* What you need to do
Wherever the string "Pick" appears in the records, return the line that holds it.

Start of Material provided

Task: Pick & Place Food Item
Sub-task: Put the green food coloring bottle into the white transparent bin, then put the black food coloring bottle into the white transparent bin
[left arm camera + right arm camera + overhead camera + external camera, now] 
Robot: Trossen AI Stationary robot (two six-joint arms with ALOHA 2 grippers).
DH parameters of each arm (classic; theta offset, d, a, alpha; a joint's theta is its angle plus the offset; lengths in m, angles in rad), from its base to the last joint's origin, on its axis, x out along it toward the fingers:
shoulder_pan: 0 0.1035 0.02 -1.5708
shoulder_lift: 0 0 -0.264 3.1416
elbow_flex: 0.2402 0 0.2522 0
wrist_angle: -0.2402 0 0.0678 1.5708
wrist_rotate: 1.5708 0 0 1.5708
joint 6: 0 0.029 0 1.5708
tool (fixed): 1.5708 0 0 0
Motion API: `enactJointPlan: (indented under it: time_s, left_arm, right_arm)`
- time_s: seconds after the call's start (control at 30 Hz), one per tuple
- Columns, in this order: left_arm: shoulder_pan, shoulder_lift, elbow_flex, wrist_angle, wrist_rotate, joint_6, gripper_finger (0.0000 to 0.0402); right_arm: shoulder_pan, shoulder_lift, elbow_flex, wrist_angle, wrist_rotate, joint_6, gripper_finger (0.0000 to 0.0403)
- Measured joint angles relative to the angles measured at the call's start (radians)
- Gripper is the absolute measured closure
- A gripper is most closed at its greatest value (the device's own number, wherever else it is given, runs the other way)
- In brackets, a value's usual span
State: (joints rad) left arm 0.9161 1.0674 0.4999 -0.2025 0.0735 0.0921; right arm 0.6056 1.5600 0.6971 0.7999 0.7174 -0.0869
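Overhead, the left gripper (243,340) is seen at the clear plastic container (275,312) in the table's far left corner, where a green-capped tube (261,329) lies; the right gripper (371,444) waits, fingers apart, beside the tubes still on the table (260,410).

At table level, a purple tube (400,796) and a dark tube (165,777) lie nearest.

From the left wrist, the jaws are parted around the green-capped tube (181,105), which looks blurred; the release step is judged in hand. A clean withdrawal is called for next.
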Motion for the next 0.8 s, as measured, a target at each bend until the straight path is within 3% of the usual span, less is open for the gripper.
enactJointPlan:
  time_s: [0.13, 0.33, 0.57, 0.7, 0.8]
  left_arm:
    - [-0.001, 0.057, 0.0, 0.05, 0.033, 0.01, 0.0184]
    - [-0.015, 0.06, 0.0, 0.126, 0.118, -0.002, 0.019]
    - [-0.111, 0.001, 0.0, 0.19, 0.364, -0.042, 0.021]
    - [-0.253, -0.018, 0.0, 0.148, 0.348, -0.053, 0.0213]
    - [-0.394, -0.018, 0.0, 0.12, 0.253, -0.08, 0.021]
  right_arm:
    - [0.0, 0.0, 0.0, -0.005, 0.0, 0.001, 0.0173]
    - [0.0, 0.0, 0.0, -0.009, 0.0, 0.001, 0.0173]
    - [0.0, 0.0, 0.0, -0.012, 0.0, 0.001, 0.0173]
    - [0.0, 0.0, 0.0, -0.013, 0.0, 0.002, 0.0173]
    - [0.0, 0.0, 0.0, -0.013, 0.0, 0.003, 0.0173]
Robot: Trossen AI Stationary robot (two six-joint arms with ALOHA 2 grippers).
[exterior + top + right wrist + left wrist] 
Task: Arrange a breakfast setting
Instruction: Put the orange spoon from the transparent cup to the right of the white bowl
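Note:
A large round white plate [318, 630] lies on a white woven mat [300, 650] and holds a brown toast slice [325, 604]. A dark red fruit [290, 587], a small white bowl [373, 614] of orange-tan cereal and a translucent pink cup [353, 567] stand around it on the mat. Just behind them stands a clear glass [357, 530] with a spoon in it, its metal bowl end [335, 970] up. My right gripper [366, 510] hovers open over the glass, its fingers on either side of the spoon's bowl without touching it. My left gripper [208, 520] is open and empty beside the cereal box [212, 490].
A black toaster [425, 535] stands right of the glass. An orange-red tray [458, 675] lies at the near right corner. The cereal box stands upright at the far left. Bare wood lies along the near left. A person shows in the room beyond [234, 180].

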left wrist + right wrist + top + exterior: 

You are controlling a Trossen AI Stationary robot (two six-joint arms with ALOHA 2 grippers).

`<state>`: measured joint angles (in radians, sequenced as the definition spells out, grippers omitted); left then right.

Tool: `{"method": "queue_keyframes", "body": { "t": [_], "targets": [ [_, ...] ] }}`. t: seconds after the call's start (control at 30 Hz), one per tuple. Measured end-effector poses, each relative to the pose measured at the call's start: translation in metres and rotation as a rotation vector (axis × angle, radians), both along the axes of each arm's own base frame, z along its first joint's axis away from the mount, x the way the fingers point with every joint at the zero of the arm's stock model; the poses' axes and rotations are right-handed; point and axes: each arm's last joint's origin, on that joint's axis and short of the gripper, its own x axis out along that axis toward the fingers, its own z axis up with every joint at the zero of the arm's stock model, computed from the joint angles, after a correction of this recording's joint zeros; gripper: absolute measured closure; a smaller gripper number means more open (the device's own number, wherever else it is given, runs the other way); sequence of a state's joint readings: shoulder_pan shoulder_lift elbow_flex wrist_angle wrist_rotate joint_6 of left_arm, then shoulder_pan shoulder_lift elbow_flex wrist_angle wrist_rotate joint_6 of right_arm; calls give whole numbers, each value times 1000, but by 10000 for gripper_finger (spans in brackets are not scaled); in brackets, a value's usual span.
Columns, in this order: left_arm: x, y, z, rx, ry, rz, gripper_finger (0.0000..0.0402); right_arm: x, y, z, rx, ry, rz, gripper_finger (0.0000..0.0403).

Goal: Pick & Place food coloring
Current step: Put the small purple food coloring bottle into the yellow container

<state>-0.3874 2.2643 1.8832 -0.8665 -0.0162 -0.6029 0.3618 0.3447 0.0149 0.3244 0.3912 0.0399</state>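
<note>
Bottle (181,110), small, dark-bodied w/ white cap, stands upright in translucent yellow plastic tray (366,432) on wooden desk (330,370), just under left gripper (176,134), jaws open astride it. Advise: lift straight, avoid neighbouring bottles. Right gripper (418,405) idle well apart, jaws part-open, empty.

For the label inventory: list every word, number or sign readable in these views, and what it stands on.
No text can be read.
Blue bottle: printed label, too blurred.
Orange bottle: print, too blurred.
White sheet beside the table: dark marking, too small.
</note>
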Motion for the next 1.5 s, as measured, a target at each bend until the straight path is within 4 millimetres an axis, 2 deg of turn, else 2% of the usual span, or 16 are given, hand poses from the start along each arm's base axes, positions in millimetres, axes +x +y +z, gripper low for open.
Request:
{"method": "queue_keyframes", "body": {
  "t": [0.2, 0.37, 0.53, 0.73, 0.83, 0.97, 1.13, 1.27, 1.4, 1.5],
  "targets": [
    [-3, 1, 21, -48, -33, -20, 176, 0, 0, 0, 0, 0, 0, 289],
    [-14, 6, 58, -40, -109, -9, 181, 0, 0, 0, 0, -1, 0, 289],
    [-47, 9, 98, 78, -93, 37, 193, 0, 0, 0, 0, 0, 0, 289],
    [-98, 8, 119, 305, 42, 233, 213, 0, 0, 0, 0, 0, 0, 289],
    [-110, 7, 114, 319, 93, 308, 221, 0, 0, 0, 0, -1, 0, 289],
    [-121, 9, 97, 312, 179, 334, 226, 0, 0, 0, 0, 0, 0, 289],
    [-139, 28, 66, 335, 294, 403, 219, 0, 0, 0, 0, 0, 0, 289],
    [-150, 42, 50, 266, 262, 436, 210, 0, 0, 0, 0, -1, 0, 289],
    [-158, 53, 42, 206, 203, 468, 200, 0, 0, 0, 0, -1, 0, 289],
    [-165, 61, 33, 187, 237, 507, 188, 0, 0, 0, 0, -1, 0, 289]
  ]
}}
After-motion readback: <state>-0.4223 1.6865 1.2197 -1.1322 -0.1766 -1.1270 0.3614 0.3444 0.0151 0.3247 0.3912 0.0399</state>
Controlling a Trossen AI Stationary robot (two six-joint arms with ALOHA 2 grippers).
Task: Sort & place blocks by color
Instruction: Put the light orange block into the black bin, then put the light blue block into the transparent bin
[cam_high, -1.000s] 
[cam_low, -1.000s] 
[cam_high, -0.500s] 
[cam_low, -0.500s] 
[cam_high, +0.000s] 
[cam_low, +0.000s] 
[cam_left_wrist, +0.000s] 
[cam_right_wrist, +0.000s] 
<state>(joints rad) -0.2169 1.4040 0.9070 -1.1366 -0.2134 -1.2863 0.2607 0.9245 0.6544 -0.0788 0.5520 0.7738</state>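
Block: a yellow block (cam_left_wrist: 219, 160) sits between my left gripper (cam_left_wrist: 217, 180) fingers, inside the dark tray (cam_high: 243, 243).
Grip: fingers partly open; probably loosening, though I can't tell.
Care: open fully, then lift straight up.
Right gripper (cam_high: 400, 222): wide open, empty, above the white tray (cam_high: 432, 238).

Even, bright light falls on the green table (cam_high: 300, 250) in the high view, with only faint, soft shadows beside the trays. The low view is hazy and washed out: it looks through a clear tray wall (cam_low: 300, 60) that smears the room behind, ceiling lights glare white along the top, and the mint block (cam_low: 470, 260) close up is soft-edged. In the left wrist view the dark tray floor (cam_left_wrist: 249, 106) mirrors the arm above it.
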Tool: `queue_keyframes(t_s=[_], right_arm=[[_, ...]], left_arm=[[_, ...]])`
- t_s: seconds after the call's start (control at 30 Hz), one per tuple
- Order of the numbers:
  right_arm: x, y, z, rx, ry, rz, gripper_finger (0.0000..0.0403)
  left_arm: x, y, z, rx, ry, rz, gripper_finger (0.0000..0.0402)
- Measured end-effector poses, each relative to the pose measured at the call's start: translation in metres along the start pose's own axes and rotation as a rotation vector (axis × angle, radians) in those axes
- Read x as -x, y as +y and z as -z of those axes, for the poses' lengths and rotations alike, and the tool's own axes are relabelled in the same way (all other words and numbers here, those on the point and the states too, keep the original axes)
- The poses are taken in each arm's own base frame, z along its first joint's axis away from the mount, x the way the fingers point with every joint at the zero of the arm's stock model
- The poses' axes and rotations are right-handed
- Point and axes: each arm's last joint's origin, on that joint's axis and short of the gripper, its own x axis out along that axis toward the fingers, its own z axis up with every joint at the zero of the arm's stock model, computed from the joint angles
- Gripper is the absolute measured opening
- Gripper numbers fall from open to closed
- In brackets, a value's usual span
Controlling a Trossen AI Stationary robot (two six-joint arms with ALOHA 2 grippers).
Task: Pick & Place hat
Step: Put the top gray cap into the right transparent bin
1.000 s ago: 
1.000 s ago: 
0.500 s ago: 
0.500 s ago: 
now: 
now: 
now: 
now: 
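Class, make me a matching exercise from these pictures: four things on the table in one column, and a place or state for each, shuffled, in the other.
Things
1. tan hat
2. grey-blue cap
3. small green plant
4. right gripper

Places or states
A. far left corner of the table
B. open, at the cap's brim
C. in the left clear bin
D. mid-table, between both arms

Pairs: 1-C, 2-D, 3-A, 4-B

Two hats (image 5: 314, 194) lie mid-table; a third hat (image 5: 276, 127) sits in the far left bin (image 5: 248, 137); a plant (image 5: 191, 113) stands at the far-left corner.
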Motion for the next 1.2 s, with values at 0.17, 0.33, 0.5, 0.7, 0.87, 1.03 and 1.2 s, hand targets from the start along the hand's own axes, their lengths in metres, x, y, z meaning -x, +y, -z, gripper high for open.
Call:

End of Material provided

* The answer
Task: Pick & Place Food Item
Goal: Pick & Place food coloring
Task: Pick & Place hat

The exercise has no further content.